• WHAT IS NEEDED: All lines in the data bearing the string "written" should be identified and copied.

• RECORDS TO USE:
━━━━━━━━━━

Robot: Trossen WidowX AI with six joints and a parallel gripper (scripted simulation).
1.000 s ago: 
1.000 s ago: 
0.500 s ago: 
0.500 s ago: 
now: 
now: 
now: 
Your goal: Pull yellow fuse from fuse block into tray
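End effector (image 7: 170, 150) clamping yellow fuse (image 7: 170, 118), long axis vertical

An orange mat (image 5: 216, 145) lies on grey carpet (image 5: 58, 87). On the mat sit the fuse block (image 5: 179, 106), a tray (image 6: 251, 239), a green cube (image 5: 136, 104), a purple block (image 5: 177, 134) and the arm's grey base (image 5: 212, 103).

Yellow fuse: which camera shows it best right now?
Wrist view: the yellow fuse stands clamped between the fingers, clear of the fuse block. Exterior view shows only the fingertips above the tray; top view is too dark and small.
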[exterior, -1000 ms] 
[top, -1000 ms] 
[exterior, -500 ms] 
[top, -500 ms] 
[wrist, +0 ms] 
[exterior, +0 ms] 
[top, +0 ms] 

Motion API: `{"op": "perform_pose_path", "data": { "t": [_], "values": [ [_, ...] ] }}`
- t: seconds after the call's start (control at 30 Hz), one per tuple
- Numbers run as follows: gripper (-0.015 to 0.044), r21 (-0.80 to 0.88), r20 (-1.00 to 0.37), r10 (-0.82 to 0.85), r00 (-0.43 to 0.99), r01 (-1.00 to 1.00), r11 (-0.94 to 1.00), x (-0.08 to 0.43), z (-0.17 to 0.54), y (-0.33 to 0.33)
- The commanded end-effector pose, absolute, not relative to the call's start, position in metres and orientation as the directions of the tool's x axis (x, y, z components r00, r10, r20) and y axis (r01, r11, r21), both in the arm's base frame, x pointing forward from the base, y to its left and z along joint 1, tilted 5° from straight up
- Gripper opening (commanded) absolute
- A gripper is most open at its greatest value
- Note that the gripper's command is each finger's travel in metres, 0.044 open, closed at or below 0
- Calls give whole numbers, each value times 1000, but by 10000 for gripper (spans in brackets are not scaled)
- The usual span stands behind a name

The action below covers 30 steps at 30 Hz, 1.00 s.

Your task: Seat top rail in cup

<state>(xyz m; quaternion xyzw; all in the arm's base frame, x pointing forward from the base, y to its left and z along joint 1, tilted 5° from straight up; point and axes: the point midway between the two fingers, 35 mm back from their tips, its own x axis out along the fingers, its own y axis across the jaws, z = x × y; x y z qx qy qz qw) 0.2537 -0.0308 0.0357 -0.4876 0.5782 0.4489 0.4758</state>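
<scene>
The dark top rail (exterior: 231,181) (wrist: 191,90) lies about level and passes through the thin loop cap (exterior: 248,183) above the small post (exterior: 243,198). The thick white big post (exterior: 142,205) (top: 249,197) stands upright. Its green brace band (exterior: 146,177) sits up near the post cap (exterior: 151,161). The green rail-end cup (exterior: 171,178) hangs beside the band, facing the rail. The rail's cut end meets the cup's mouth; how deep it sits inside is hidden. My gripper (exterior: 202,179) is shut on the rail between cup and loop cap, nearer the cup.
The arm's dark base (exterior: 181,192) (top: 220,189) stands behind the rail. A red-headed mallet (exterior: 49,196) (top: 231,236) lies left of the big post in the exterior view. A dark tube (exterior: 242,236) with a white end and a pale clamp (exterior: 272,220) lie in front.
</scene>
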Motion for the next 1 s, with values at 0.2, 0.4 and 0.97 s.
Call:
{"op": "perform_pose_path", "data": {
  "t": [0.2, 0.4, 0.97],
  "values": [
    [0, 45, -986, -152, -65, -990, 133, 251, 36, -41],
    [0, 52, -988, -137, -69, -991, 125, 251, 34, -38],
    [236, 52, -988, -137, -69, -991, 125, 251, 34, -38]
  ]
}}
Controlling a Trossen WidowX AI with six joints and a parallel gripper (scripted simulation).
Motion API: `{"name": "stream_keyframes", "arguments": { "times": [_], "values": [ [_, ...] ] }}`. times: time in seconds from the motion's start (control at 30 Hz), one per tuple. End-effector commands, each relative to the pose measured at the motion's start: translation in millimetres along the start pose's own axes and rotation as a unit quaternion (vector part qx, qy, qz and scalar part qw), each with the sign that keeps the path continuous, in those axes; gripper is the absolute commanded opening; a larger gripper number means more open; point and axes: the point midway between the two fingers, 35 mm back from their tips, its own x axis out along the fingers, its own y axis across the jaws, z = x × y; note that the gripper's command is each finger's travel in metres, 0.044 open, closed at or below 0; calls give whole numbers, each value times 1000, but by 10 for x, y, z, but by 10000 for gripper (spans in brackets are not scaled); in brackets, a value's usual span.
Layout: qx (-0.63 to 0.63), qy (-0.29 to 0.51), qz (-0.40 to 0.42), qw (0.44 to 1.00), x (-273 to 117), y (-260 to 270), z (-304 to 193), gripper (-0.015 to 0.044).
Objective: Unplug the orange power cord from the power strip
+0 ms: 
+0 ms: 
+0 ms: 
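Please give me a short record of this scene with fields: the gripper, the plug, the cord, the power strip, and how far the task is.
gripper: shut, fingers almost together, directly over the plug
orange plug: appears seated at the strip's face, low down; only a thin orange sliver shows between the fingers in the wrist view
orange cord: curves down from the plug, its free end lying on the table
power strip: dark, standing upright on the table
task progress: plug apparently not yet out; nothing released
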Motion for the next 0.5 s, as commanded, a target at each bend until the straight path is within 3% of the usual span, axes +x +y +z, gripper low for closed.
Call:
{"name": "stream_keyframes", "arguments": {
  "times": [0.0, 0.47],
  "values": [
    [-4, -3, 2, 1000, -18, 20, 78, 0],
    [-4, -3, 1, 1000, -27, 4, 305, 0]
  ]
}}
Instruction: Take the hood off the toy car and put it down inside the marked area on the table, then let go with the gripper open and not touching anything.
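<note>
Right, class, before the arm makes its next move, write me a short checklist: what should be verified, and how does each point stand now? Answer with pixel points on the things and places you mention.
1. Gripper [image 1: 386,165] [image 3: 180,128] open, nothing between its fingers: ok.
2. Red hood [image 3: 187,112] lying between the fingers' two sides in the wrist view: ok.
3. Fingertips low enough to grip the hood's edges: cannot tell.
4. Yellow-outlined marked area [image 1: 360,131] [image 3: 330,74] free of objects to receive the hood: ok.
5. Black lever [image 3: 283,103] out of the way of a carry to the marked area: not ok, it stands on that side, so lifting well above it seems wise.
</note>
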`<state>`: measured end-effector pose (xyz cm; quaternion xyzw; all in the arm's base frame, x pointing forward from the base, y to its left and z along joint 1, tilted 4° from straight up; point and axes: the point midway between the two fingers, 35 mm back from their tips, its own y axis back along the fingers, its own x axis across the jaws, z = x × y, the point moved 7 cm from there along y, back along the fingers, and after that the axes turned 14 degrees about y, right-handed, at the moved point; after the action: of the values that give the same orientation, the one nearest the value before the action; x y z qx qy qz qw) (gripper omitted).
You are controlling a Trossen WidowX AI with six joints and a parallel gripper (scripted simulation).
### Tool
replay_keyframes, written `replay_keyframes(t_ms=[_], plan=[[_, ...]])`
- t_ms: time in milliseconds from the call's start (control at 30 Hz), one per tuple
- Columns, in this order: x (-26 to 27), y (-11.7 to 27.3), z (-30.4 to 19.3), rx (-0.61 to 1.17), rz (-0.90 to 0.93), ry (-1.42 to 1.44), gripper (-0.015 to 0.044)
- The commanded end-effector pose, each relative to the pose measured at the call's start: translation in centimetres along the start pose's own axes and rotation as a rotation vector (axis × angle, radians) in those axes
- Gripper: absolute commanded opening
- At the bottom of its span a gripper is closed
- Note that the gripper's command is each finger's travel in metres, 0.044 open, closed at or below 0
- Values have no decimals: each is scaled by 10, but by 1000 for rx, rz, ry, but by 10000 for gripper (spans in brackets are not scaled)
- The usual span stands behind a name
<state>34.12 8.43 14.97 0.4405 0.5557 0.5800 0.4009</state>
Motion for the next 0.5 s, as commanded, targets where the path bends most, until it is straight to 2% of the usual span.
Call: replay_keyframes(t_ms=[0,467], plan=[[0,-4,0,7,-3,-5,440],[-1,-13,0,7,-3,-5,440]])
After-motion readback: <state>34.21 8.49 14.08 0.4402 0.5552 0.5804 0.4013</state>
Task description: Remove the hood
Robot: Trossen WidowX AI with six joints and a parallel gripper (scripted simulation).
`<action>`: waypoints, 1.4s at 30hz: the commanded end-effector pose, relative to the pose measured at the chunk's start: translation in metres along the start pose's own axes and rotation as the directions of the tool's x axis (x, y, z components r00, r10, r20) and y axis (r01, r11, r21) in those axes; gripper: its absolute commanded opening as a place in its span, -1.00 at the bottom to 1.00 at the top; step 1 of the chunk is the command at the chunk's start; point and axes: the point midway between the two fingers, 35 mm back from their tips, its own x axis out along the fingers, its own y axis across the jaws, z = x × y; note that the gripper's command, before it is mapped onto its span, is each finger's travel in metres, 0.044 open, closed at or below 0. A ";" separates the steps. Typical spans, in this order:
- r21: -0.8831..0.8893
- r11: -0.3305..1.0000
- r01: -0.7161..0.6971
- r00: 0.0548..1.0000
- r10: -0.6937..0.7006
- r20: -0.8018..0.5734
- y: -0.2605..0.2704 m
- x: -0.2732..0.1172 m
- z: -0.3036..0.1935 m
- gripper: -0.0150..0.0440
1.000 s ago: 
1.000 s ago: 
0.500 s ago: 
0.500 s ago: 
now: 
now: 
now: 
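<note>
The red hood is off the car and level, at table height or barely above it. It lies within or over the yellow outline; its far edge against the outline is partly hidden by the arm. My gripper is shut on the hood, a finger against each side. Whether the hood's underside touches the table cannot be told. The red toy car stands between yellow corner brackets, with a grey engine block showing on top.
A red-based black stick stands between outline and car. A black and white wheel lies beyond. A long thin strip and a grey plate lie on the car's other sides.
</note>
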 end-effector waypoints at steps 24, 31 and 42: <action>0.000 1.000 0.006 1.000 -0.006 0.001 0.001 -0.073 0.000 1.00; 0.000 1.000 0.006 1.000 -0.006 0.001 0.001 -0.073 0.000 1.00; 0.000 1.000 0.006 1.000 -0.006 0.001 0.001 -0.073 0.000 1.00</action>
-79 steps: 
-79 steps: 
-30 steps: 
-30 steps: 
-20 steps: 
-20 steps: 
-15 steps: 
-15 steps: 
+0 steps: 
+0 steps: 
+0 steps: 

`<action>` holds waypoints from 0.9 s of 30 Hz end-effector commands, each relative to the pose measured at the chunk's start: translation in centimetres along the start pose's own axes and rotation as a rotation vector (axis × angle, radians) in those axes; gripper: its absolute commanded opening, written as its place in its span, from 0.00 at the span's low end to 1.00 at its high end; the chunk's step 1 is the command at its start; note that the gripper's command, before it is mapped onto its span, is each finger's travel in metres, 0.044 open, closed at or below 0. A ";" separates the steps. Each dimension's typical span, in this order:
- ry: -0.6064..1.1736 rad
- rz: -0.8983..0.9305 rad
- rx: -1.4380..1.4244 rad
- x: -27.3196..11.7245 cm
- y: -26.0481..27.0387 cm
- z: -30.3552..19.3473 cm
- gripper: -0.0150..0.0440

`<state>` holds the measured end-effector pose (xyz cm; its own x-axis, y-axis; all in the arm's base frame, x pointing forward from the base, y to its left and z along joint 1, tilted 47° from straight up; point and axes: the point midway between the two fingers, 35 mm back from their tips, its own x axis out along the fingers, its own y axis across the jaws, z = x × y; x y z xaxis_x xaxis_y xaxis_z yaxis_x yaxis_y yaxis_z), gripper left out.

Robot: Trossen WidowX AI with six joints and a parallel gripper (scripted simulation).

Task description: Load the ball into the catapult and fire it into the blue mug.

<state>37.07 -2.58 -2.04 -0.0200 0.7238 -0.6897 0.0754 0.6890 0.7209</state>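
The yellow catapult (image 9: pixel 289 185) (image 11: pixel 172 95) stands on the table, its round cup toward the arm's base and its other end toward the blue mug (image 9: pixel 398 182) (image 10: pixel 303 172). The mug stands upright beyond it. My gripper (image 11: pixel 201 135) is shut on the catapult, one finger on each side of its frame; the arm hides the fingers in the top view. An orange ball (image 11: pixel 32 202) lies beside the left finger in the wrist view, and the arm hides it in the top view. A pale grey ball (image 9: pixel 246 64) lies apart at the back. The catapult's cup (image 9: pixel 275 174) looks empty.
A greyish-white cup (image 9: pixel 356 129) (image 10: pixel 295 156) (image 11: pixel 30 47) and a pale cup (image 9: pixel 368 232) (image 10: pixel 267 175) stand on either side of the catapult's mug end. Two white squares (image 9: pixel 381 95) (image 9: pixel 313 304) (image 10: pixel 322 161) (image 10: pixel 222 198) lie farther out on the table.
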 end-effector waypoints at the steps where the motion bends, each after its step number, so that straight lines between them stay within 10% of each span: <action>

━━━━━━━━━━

• RESULT OF THIS EXERCISE:
replay_keyframes, written `replay_keyframes(t_ms=[_], plan=[[_, ...]])`
`<action>` holds waypoints from 0.9 s of 30 Hz end-effector commands, each relative to the pose measured at the chunk's start: translation in centimetres along the start pose's own axes and rotation as a rotation vector (axis × angle, radians) in those axes; gripper: its absolute commanded opening, written as its place in its span, from 0.00 at the span's low end to 1.00 at its high end; the chunk's step 1 is the command at its start; note that the gripper's command, before it is mapped onto its span, is each finger's travel in metres, 0.044 open, closed at or below 0. A ";" separates the steps. Each dimension's typical span, in this order:

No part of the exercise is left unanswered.